# [TASK TO CARRY OUT]
Search the listing below for lines containing the string "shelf". Reply with their count only.

++++++++++++++++++++

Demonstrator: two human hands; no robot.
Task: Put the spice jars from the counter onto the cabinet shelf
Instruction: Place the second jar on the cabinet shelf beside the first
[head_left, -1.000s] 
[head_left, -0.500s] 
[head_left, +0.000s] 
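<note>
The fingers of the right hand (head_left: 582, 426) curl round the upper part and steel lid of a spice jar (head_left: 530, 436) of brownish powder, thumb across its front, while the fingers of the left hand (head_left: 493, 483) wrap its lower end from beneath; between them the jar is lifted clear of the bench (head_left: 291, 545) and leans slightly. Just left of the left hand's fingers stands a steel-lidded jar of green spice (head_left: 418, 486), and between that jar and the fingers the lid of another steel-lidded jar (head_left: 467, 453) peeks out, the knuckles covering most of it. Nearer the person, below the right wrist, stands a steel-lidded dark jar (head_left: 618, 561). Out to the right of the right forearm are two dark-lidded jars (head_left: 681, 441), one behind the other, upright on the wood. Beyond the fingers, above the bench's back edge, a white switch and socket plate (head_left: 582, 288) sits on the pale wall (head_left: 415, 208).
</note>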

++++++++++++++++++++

# [TASK SOLUTION]
2